| The task |
Transcribe each of the records below exactly, excluding all pictures.

Records from a data source:
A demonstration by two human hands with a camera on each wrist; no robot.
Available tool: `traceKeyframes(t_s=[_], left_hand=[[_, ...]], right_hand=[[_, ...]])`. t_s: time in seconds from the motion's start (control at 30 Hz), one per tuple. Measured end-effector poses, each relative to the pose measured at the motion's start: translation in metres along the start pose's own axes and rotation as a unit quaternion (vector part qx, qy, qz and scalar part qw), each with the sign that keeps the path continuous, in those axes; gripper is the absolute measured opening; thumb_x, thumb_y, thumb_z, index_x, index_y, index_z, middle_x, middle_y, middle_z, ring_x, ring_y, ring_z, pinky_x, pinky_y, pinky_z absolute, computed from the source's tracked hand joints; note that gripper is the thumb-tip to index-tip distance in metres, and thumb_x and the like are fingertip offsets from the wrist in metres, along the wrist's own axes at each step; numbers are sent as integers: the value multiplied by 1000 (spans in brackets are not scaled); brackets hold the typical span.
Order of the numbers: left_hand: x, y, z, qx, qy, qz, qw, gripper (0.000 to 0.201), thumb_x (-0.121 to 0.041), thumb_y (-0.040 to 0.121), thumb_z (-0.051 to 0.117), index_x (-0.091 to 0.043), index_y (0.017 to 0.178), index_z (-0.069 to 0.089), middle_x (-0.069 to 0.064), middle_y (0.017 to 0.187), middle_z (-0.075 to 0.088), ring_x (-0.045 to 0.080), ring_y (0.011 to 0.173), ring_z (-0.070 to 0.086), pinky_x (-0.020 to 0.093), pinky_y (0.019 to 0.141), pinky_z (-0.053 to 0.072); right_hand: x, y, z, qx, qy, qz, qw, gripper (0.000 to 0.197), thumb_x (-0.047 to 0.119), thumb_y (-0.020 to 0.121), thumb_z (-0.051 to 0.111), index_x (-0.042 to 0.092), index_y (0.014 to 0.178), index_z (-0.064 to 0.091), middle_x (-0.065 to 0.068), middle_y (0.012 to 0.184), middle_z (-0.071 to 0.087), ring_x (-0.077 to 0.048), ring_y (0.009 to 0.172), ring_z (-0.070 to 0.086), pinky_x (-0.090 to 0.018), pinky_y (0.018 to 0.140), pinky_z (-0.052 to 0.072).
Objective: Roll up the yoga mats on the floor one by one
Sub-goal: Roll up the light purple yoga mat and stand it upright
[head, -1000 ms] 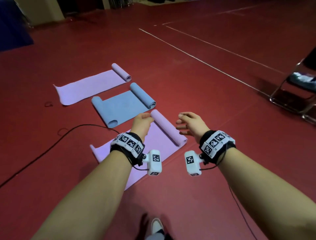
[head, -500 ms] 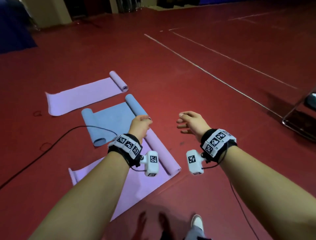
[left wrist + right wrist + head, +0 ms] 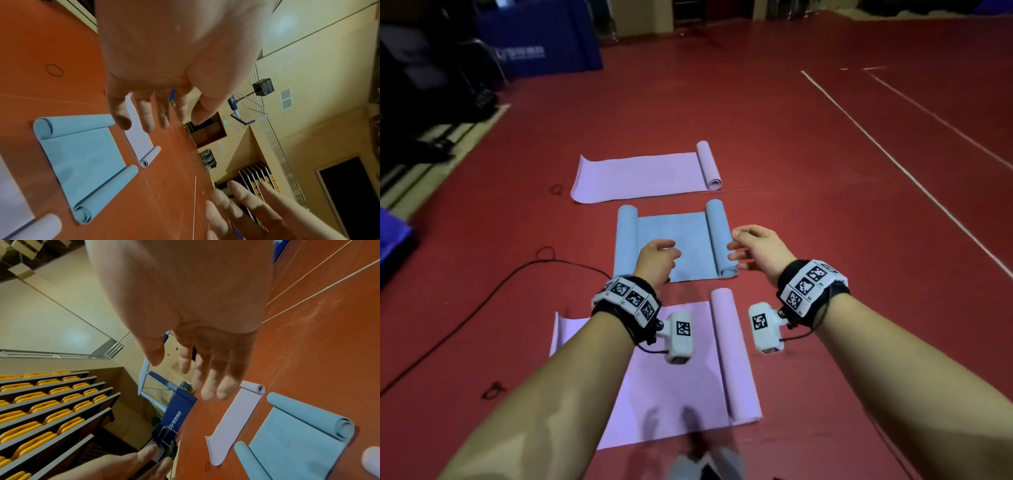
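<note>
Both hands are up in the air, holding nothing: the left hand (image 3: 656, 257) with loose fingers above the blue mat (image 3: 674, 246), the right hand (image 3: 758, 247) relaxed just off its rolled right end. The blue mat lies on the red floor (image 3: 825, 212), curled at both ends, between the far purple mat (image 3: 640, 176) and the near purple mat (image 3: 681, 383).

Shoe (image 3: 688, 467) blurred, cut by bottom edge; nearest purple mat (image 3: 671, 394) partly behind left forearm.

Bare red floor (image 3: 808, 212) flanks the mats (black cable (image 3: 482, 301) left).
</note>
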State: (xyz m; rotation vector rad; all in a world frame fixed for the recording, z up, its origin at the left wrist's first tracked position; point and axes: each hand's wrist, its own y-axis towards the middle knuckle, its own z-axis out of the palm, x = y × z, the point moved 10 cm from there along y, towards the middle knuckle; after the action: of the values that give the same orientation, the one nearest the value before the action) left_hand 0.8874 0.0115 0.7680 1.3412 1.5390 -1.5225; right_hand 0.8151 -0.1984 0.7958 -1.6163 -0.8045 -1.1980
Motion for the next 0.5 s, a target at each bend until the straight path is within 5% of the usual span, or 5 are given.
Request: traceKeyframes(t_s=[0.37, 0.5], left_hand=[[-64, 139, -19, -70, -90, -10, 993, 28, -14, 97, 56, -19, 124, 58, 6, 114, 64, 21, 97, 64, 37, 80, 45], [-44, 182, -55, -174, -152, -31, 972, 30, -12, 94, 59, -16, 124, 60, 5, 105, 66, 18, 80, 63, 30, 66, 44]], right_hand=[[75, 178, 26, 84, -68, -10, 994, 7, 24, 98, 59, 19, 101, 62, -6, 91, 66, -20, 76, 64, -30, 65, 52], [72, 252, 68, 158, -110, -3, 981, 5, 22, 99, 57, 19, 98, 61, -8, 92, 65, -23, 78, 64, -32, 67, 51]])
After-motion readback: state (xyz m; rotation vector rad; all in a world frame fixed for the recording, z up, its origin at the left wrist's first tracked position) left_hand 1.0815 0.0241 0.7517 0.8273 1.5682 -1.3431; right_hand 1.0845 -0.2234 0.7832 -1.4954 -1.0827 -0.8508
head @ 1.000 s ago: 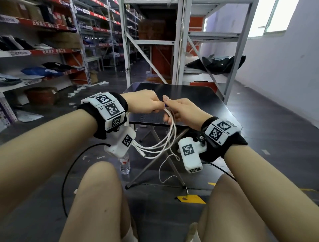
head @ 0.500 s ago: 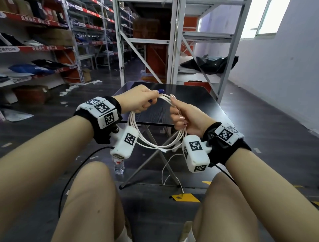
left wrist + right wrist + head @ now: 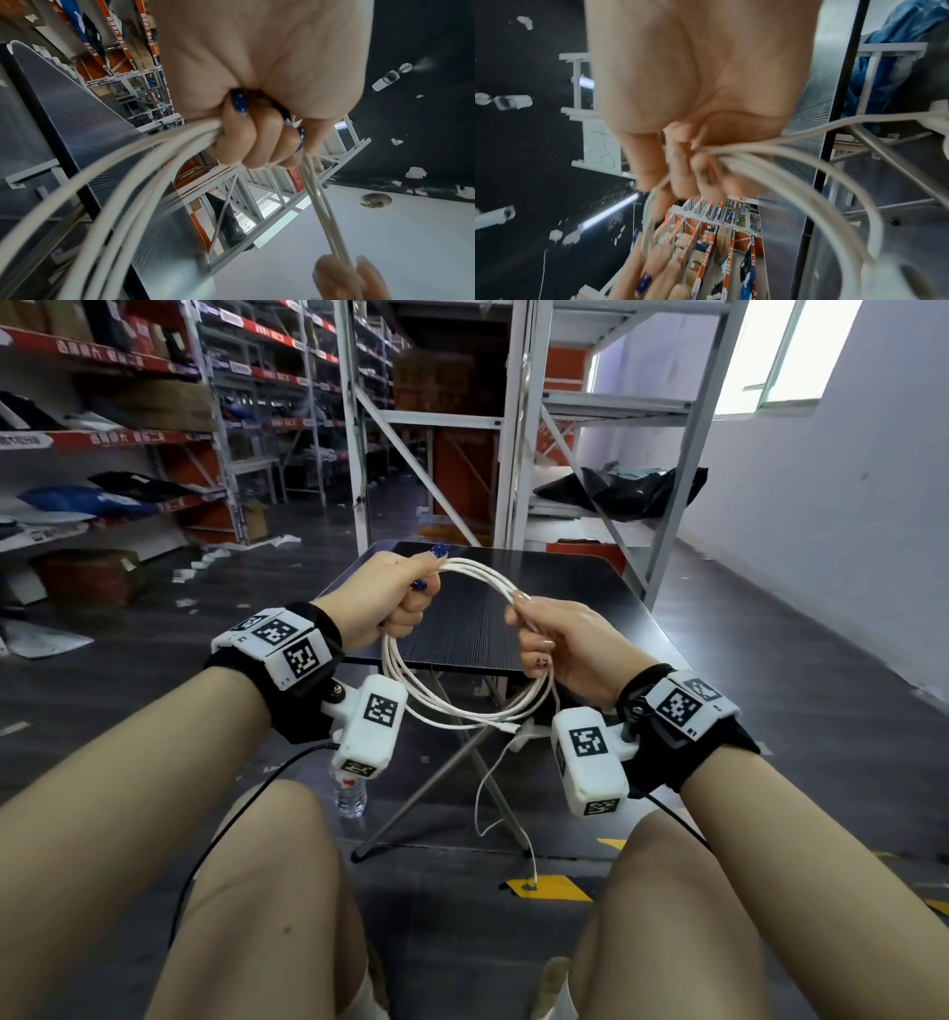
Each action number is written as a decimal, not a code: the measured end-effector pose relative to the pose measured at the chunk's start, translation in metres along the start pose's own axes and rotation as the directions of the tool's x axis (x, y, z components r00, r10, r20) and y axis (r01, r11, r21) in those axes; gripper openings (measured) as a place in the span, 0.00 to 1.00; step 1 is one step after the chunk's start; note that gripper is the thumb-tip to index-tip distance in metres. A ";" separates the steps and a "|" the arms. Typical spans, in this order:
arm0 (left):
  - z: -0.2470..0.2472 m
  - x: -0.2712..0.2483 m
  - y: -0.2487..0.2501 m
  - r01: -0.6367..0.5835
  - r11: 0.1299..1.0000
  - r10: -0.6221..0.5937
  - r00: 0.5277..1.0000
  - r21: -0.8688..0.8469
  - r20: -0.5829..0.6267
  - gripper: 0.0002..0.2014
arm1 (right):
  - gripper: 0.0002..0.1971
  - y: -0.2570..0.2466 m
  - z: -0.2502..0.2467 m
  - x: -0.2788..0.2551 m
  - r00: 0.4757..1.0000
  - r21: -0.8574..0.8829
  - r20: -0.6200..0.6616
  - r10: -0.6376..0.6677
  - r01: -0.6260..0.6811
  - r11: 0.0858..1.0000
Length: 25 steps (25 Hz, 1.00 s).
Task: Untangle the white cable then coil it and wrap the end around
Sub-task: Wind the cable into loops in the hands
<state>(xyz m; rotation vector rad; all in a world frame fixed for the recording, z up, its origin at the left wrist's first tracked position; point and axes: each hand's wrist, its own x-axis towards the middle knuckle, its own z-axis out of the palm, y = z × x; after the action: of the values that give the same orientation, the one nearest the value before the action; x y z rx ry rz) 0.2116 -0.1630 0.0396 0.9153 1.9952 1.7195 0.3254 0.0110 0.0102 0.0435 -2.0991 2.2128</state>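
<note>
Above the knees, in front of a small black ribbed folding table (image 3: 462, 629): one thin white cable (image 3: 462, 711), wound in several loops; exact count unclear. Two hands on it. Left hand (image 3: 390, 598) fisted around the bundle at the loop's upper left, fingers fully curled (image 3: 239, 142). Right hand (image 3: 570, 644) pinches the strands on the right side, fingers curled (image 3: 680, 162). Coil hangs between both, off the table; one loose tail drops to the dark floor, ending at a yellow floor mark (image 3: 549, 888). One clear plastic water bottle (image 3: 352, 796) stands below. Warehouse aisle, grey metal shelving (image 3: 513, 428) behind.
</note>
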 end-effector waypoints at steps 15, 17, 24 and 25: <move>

| Exercise output |
A demonstration by two human hands with a camera on each wrist; no robot.
Available tool: `traceKeyframes(t_s=[_], left_hand=[[_, ...]], right_hand=[[_, ...]])`. t_s: time in seconds from the motion's start (control at 30 Hz), one per tuple. Measured end-effector poses, each relative to the pose measured at the motion's start: translation in metres along the start pose's own axes and rotation as a unit quaternion (vector part qx, qy, qz and scalar part qw), each with the sign that keeps the path continuous, in those axes; gripper is the absolute measured opening; thumb_x, thumb_y, thumb_z, index_x, index_y, index_z, middle_x, middle_y, middle_z, ring_x, ring_y, ring_z, pinky_x, pinky_y, pinky_z absolute, computed from the source's tracked hand joints; note that gripper is the thumb-tip to index-tip distance in metres, and thumb_x and the like are fingertip offsets from the wrist in metres, along the wrist's own axes at each step; numbers are sent as integers: the value multiplied by 1000 (spans in brackets are not scaled); brackets hold the typical span.
Order of the numbers: left_hand: x, y, z, qx, qy, qz, qw, gripper (0.000 to 0.201), thumb_x (-0.121 to 0.041), thumb_y (-0.040 to 0.121), thumb_z (-0.051 to 0.117), index_x (-0.091 to 0.043), index_y (0.017 to 0.178), index_z (-0.069 to 0.089), middle_x (-0.069 to 0.064), middle_y (0.017 to 0.187), middle_z (-0.075 to 0.088), ring_x (-0.045 to 0.080), ring_y (0.011 to 0.173), ring_z (-0.070 to 0.086), pinky_x (-0.020 to 0.093), pinky_y (0.019 to 0.141), pinky_z (-0.053 to 0.072); right_hand: x, y, z, qx, qy, qz, qw, gripper (0.000 to 0.197), thumb_x (-0.047 to 0.119), thumb_y (-0.020 to 0.121), thumb_z (-0.051 to 0.111), index_x (-0.042 to 0.092), index_y (0.014 to 0.178), index_z (-0.064 to 0.091), middle_x (-0.065 to 0.068), middle_y (0.012 to 0.184), middle_z (-0.071 to 0.087), ring_x (-0.077 to 0.048), ring_y (0.009 to 0.172), ring_z (-0.070 to 0.086), pinky_x (-0.090 to 0.018), pinky_y (0.018 to 0.140), pinky_z (-0.052 to 0.072).
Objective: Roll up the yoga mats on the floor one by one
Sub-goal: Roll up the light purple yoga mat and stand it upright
[head, -1000 ms] 
[head, -500 ms] 
[left wrist + right wrist + head, +0 ms] 
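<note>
Both hands are up in the air, holding nothing: the left hand (image 3: 656, 257) with loose fingers above the blue mat (image 3: 674, 246), the right hand (image 3: 758, 247) relaxed just off its rolled right end. The blue mat lies on the red floor (image 3: 825, 212), curled at both ends, between the far purple mat (image 3: 640, 176) and the near purple mat (image 3: 681, 383).

Shoe (image 3: 688, 467) blurred, cut by bottom edge; nearest purple mat (image 3: 671, 394) partly behind left forearm.

Bare red floor (image 3: 808, 212) flanks the mats (black cable (image 3: 482, 301) left).
</note>
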State: (xyz m; rotation vector rad; all in a world frame fixed for the recording, z up, its origin at the left wrist's first tracked position; point and axes: each hand's wrist, its own y-axis towards the middle knuckle, its own z-axis out of the palm, x = y × z, the point moved 10 cm from there along y, towards the middle knuckle; after the action: of the values that give the same orientation, the one nearest the value before the action) left_hand 0.8874 0.0115 0.7680 1.3412 1.5390 -1.5225; right_hand 0.8151 -0.1984 0.7958 -1.6163 -0.8045 -1.1980
Motion for the next 0.5 s, a target at each bend until the straight path is within 5% of the usual span, or 5 are given.
Request: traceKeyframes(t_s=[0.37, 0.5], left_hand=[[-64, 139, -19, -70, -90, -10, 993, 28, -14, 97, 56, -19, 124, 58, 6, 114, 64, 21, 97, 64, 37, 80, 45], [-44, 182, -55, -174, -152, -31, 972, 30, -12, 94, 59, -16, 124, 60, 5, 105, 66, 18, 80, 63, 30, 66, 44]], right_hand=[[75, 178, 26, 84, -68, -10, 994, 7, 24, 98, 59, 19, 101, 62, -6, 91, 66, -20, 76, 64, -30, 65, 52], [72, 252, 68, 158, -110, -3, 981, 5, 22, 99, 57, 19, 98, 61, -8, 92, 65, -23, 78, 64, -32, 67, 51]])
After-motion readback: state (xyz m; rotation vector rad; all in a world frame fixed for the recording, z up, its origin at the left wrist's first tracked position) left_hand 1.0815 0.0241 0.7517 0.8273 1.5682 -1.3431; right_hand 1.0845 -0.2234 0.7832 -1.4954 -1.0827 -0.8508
head @ 1.000 s ago: 
head @ 0.500 s ago: 
left wrist + right wrist + head @ now: 
Each action number is written as a decimal, not a code: the measured end-effector pose relative to the pose measured at the chunk's start, translation in metres along the start pose's own axes and rotation as the directions of the tool's x axis (x, y, z components r00, r10, r20) and y axis (r01, r11, r21) in those axes; gripper openings (measured) as a place in the span, 0.00 to 1.00; step 1 is one step after the chunk's start; note that gripper is the thumb-tip to index-tip distance in metres. A ";" separates the steps and a "|" the arms. Typical spans, in this order:
arm0 (left):
  - z: -0.2470..0.2472 m
  - x: -0.2712..0.2483 m
  - y: -0.2487..0.2501 m
  - r01: -0.6367..0.5835
  - r11: 0.1299..1.0000
  - r10: -0.6221..0.5937
  - r00: 0.5277..1.0000
  - r21: -0.8688..0.8469
  - r20: -0.5829..0.6267
  - gripper: 0.0002..0.2014
arm1 (right):
  - gripper: 0.0002..0.1971
  - y: -0.2570..0.2466 m
  - z: -0.2502..0.2467 m
  - x: -0.2788..0.2551 m
  - r00: 0.4757..1.0000
  - r21: -0.8574..0.8829
  - r20: -0.6200..0.6616
  - r10: -0.6376..0.6677
  - r01: -0.6260..0.6811
  - r11: 0.0858..1.0000
Length: 25 steps (25 Hz, 1.00 s).
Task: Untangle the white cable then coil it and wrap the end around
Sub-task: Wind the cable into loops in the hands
<state>(xyz m; rotation vector rad; all in a world frame fixed for the recording, z up, its origin at the left wrist's first tracked position; point and axes: each hand's wrist, its own x-axis towards the middle knuckle, its own z-axis out of the palm, y = z × x; after the action: of the values that give the same orientation, the one nearest the value before the action; x y z rx ry rz) 0.2116 -0.1630 0.0396 0.9153 1.9952 1.7195 0.3254 0.0110 0.0102 0.0435 -2.0991 2.2128</state>
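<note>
Above the knees, in front of a small black ribbed folding table (image 3: 462, 629): one thin white cable (image 3: 462, 711), wound in several loops; exact count unclear. Two hands on it. Left hand (image 3: 390, 598) fisted around the bundle at the loop's upper left, fingers fully curled (image 3: 239, 142). Right hand (image 3: 570, 644) pinches the strands on the right side, fingers curled (image 3: 680, 162). Coil hangs between both, off the table; one loose tail drops to the dark floor, ending at a yellow floor mark (image 3: 549, 888). One clear plastic water bottle (image 3: 352, 796) stands below. Warehouse aisle, grey metal shelving (image 3: 513, 428) behind.
</note>
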 end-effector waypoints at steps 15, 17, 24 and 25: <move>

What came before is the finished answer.